Sciencemadness Discussion Board

copper chloride impurities...

Chemist514 - 6-5-2007 at 12:04

Just a quick question to the chemically inclined masses.

After evaporating 2 litres or so of water out of a large batch of HCL/H2O2 copper etchant I was left with fine green crystals, and alot of HCL, then a stainless steel spatula fell into it. *GROAN* In any case there is now a trail of black through the dish and it's obviously been contaminated with iron maybe chromium but i thought that was hard to disolve in HCL.

Can I just recrystalize the batch and take out less crystals from the batch? Or is the iron going to have to be removed first? ill proly scrap the batch in that case cause with no noticable damage to the spatula there cant be much to take out.

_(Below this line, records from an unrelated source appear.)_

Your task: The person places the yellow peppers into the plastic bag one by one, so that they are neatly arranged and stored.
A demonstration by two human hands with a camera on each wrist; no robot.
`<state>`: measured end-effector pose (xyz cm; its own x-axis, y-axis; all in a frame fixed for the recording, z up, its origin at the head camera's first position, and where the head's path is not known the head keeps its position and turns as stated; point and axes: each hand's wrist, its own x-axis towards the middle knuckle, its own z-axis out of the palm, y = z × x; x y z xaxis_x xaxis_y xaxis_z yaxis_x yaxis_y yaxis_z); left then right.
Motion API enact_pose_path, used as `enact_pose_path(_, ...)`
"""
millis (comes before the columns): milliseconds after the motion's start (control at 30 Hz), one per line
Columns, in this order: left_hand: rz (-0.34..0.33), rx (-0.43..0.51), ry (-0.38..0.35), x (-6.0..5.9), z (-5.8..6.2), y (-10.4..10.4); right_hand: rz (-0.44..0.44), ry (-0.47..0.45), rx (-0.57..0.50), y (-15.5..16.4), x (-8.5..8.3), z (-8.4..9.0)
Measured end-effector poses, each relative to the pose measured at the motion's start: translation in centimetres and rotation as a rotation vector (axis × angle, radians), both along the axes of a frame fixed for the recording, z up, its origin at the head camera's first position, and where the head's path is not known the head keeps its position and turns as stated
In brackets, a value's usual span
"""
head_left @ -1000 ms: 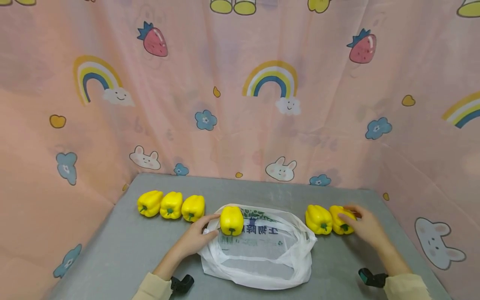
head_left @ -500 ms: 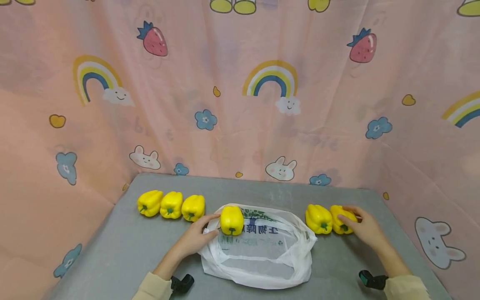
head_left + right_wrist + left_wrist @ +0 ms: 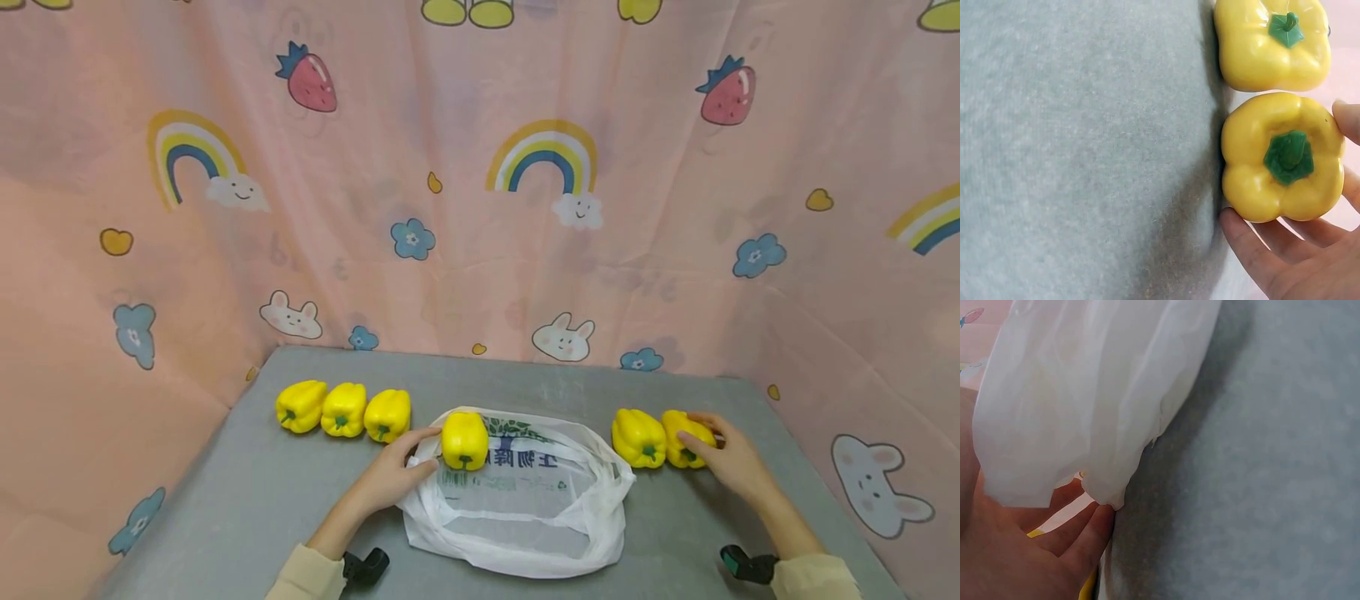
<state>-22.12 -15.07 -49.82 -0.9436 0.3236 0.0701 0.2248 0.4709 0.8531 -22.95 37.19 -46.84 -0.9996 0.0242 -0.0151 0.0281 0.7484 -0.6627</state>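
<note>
A pink cartoon-print curtain (image 3: 480, 208) with rainbows, strawberries and rabbits is hanging behind and beside a grey felt-covered table (image 3: 225, 517). In the middle of the table a crumpled white plastic carrier bag (image 3: 517, 508) with dark printed lettering is lying flat, its mouth open toward the person.

The left hand (image 3: 390, 475) is pinching the bag's near left rim, fingers curled round the film; the left wrist view is showing the white plastic bunched over the fingers (image 3: 1066, 537). The right hand (image 3: 723, 462) is cupping the rightmost yellow bell pepper (image 3: 684, 437), thumb on one side and fingers curling under the other, as the right wrist view is showing around that pepper (image 3: 1282, 156).

Its neighbour, a second yellow bell pepper (image 3: 637, 437), is lying just beside it, touching or nearly so. Another yellow pepper (image 3: 464, 440) is sitting on the bag's far rim, and a row of three yellow peppers (image 3: 343, 408) is lying left of the bag.

Over the last second almost nothing is changing: the right hand is settling slightly closer around its pepper, which is not lifting yet, so the grasp appears to be only just closing.
</note>
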Motion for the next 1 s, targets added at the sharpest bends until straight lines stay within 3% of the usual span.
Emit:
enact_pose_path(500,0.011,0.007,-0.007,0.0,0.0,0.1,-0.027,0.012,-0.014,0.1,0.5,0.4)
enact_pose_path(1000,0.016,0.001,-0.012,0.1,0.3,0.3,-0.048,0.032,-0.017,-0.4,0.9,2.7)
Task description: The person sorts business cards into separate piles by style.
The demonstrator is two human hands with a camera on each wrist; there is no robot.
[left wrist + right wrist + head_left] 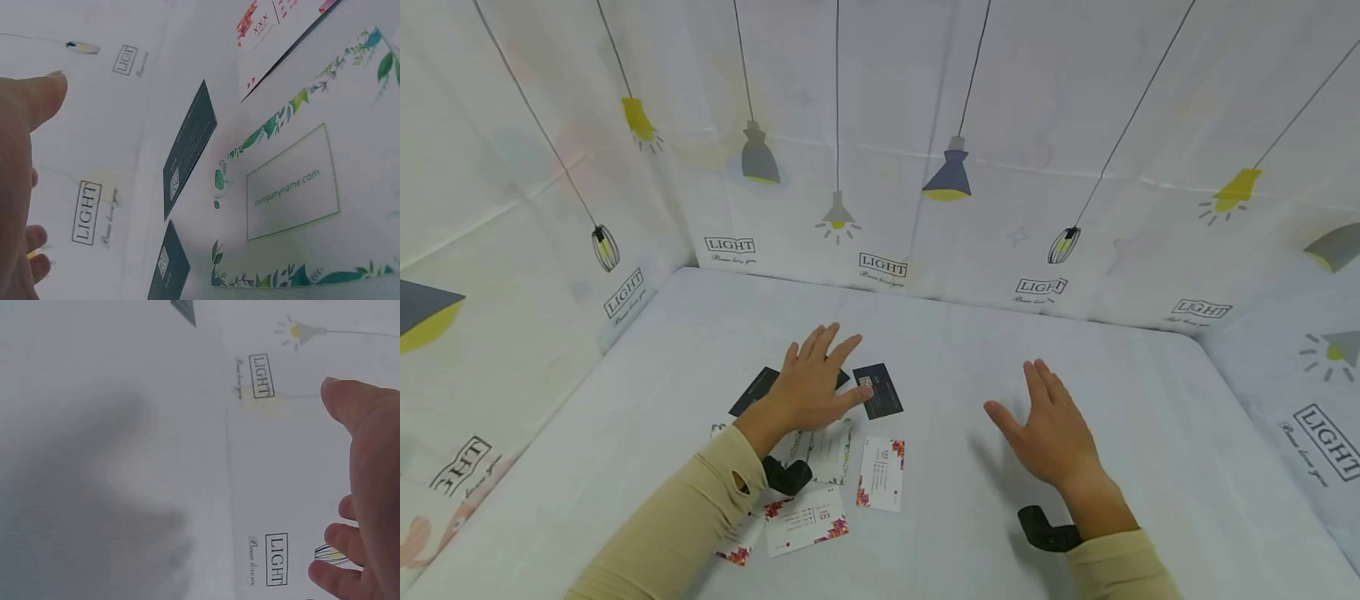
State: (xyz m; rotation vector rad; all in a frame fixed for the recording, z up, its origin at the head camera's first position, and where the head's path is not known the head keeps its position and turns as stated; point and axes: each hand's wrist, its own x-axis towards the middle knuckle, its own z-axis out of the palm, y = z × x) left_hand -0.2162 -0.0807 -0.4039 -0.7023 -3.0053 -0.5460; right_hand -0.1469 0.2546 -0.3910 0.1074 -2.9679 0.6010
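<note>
The left hand (pixel 814 387) has fingers spread, the right hand (pixel 1054 433) fingers nearly together; the sleeve (pixel 677 521), if dragged, could skew the cards (pixel 807 522)

Sheet-walled booth (pixel 685 208); lamp-printed walls (pixel 880 100) line the far, left and right edges of a white table (pixel 940 450).

Three dark cards (pixel 885 395), three floral (pixel 881 475), perhaps two leafy (pixel 300 197).
</note>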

Hope everyones projects are going well, all the best!

woelen - 6-5-2007 at 12:58

I would try to take out the black trail as much as possible and for the rest I would recrystallize from distilled water (also good for getting rid of excess HCl from the CuCl2.2H2O). I would not really worry about the trace impurity, which remains after this treatment.

12AX7 - 6-5-2007 at 15:09

Don't forget about the nickel, too.

Might be able to recrystallize it. Nickel and Fe(II) might be hard to remove, and in my experience, Cr(III) is a bitch to remove from solution (deliquescent).

If nothing else, you can cementate the copper out with say, iron metal, and burn it back to copper chloride later.